### Data excerpt

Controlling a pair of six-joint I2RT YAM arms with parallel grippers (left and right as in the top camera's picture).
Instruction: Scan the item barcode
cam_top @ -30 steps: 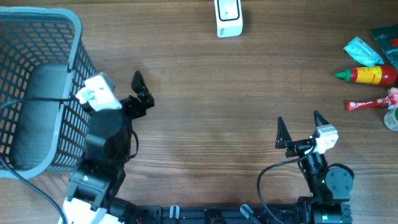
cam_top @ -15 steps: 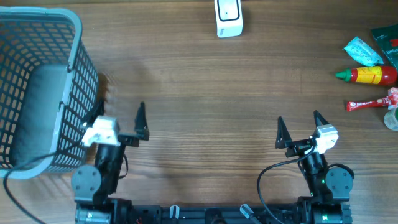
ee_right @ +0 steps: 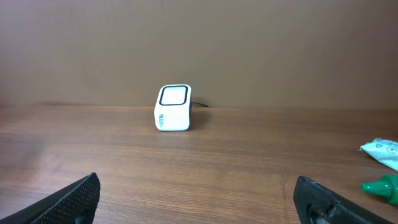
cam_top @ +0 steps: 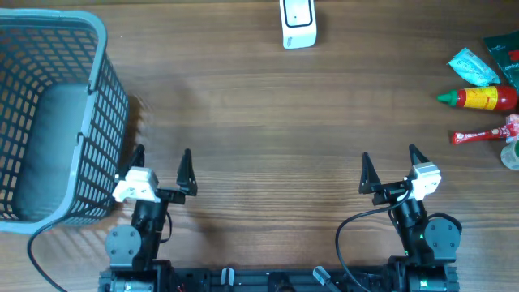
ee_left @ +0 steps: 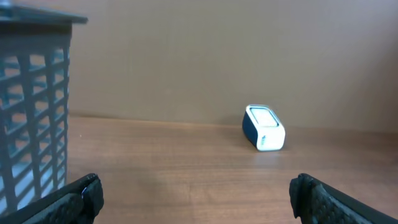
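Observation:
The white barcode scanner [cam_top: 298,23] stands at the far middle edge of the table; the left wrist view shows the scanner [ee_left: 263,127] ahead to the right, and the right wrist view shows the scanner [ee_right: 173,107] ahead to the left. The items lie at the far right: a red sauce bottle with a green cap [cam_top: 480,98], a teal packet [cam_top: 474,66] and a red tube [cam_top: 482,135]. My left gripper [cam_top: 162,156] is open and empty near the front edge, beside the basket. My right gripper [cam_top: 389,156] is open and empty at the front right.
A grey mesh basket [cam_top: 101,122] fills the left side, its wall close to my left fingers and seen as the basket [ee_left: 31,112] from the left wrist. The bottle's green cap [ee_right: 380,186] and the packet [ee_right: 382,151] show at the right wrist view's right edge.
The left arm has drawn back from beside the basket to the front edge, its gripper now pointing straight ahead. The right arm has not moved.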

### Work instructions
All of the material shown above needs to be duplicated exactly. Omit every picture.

### Exercise solution
Controlling a pair of six-joint I2RT YAM arms with parallel grippers (left and right as in the top camera's picture).
Instruction: Scan the item barcode
cam_top @ -30 steps: 
cam_top @ -15 steps: 
ee_right @ +0 steps: 
cam_top @ +0 steps: 
ee_left @ +0 steps: 
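Observation:
The white barcode scanner [cam_top: 298,23] stands at the far middle edge of the table; the left wrist view shows the scanner [ee_left: 263,127] ahead to the right, and the right wrist view shows the scanner [ee_right: 173,107] ahead to the left. The items lie at the far right: a red sauce bottle with a green cap [cam_top: 480,98], a teal packet [cam_top: 474,66] and a red tube [cam_top: 482,135]. My left gripper [cam_top: 162,156] is open and empty near the front edge, beside the basket. My right gripper [cam_top: 389,156] is open and empty at the front right.
A grey mesh basket [cam_top: 101,122] fills the left side, its wall close to my left fingers and seen as the basket [ee_left: 31,112] from the left wrist. The bottle's green cap [ee_right: 380,186] and the packet [ee_right: 382,151] show at the right wrist view's right edge.
The left arm has drawn back from beside the basket to the front edge, its gripper now pointing straight ahead. The right arm has not moved.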

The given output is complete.